How Broad and Verily are creating tools together to enable data sharing and analysis
Today, we are writing to share how the collaboration between the Broad Institute and Verily Life Sciences is expanding to create and disseminate open-source tools for storing, sharing, and analyzing life sciences data.
We have been working with Verily on several efforts for more than a year.
First, both of our organizations are among a group of National Institutes of Health (NIH) funded collaborators (including Vanderbilt University, University of Michigan, Columbia, and others) developing open source computational tools for the All of Us Research Program, NIH’s effort to gather data from one million or more people living in the United States to accelerate research and improve health.
Second, we have worked with Verily to migrate our production data processing environment for genome sequencing to the cloud. This is based on earlier work with Google Genomics, whereby we optimized its overall framework for running pipelines to shift away from an environment that was heavy on local computing and storage, to one operating in cloud environments. This was done by creating two new components — the Cromwell workflow engine and the Pipelines API — that are now used to process all genomic data that the Broad generates (read more in this 2016 Google Research Blog post). Now, we are helping Verily adopt these same analytical tools, as well as incorporate Broad’s sequencing center’s best practices, for its own genome sequencing operations.

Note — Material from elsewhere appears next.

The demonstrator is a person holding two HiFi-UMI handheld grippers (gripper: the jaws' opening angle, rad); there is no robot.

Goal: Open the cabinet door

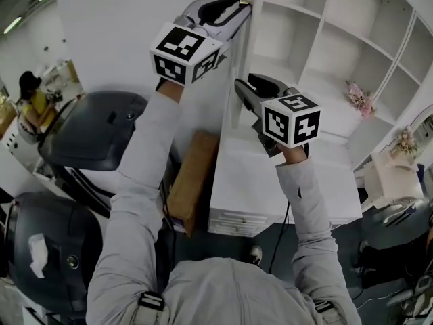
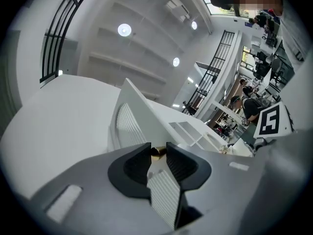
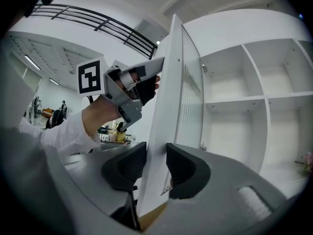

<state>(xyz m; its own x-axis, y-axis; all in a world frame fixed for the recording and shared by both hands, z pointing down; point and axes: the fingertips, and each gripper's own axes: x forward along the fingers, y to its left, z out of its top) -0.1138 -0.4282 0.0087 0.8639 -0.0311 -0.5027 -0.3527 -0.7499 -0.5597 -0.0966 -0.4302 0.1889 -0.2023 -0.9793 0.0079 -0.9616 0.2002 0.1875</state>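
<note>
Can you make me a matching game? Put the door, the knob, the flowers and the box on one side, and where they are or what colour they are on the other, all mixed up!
Things:
1. door
2. knob
3. flowers
4. box

Place or colour:
a. pink
b. between the right tool's jaws
c. brown
d. between the left tool's jaws

Pairs: 1-b, 2-d, 3-a, 4-c
</note>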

In the course of the collaboration, we experienced firsthand that impactful science increasingly involves collaborations across institutions and countries, and it no longer makes sense for every group to develop analytical tools and data environments in isolation. We both believe that tools should be interoperable and openly available—to avoid needless duplication, and to maximize the opportunities for data sharing and rapid adoption of tools, as well as to avoid needless sending, copying, and storing of vast amounts of information.
A key consideration is ensuring that the software is open source. The Broad Data Sciences Platform is already committed to making all of its software open source. Verily is also committed to contributing to the open source community and has agreed to fund some software engineers at Broad to create open source tools.
Both organizations have contributed to genomic variant callers that we share freely. Broad has long made its GATK software widely available, and recently changed the licensing so that it is now open source. Verily and the Google Brain Team recently made DeepVariant, a variant caller that uses deep neural networks, available via open source on GitHub, and Verily will provide additional opportunities to support open source software development for the life sciences through efforts like Summer of Code.
Our collaboration follows the Data Biosphere framework, a set of principles recently described by authors in academia and industry. These principles promote open-source sharing of tools and standards-based interoperability in computational biology.
In addition to always ensuring that the data itself is secure, the Data Biosphere framework includes a stewardship principle that biomedical data environments should act as data custodians, not data owners—that is, that software services should not presume to have the right to use, sell, or control access to third-party data. In contrast to consumer technology products, medical data entails greater responsibilities to patients and participants—including to protect patient privacy and ensure that only appropriate secondary use of data is permitted.
We recently released the first two components created from our collaboration — a user interface for monitoring batch processing jobs, and a service to facilitate launching Jupyter notebooks. We plan to add new components in the coming months and years.
Importantly, this collaboration is just one component of an ecosystem of collaborations. We are part of a network of research groups that is working together, in various combinations, on a number of flagship scientific projects, including All of Us, the Human Cell Atlas, the NCI Genomic Data Commons and Cloud Resources, and the NIH Data Commons. All of these groups embraced the Data Biosphere principles of open-source licensing, modularity, standardization, and community engagement.
We hope researchers find these open-source components useful.